• Task instructions: What you return must match the listing below exactly.

# # # # #

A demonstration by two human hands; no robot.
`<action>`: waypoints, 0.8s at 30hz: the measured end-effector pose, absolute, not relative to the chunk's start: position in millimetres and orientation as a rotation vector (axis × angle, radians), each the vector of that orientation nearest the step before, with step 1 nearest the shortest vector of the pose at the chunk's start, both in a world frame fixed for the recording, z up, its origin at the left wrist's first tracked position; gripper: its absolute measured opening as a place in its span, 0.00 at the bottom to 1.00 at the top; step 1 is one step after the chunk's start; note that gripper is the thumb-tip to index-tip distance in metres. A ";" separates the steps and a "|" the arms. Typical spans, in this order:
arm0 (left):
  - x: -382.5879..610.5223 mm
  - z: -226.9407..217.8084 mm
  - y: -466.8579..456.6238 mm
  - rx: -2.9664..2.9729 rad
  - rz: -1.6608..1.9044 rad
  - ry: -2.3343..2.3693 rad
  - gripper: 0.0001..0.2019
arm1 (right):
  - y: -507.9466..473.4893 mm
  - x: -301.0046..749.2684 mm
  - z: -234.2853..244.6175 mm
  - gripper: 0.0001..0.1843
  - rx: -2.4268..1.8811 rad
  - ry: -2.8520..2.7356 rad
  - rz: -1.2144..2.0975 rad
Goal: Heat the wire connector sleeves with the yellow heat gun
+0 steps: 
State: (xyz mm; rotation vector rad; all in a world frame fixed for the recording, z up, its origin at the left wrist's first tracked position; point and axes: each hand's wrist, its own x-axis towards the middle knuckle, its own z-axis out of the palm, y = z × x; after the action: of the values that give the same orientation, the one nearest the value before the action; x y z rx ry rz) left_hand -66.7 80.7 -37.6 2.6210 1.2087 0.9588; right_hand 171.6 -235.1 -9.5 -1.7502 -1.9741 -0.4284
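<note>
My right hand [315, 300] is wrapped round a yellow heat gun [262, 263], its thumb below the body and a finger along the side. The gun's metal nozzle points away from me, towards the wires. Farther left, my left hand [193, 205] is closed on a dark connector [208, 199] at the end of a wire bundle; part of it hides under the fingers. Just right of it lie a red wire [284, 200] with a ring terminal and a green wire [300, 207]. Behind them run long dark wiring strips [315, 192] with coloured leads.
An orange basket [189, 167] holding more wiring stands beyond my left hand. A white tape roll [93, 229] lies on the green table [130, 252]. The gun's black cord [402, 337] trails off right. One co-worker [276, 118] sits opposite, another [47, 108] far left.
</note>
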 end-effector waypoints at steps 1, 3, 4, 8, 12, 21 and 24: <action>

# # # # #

• Exercise solution:
A demonstration by two human hands; no robot.
`<action>`: waypoints, 0.8s at 30hz: the measured end-effector pose, absolute, not relative to the chunk's start: position in millimetres and orientation as a rotation vector (axis × angle, radians), each the vector of that orientation nearest the step before, with step 1 nearest the shortest vector of the pose at the chunk's start, both in a world frame fixed for the recording, z up, its origin at the left wrist's first tracked position; gripper: its absolute measured opening as a place in its span, 0.00 at the bottom to 1.00 at the top; step 1 is one step after the chunk's start; note that gripper is the thumb-tip to index-tip distance in metres. A ";" separates the steps and a "|" the arms. Typical spans, in this order:
arm0 (left):
  - x: -382.5879..610.5223 mm
  - z: -226.9407..217.8084 mm
  - y: -466.8579..456.6238 mm
  - rx: -2.9664..2.9729 rad
  - rz: -1.6608..1.9044 rad
  - ry: -2.3343..2.3693 rad
  - gripper: 0.0001..0.2019
arm1 (right):
  - y: -507.9466..473.4893 mm
  - x: -301.0046..749.2684 mm
  - z: -234.2853..244.6175 mm
  - gripper: 0.0001..0.1843
  - rx: -2.4268..1.8811 rad
  - ry: -2.8520..2.7356 rad
  - rz: -1.2144..2.0975 rad
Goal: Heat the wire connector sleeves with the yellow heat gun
+0 steps: 
State: (xyz mm; rotation vector rad; all in a world frame fixed for the recording, z up, its origin at the left wrist's first tracked position; point and axes: each hand's wrist, its own x-axis towards the middle knuckle, its own z-axis out of the palm, y = z × x; after the action: of the values that give the same orientation, the one nearest the value before the action; x y z rx ry rz) left_hand -66.7 80.7 -37.6 2.6210 1.2087 0.9588; right_hand 171.6 -235.1 -9.5 -1.7502 -1.9741 -0.4284
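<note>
My right hand [315, 300] is wrapped round a yellow heat gun [262, 263], its thumb below the body and a finger along the side. The gun's metal nozzle points away from me, towards the wires. Farther left, my left hand [193, 205] is closed on a dark connector [208, 199] at the end of a wire bundle; part of it hides under the fingers. Just right of it lie a red wire [284, 200] with a ring terminal and a green wire [300, 207]. Behind them run long dark wiring strips [315, 192] with coloured leads.
An orange basket [189, 167] holding more wiring stands beyond my left hand. A white tape roll [93, 229] lies on the green table [130, 252]. The gun's black cord [402, 337] trails off right. One co-worker [276, 118] sits opposite, another [47, 108] far left.
</note>
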 end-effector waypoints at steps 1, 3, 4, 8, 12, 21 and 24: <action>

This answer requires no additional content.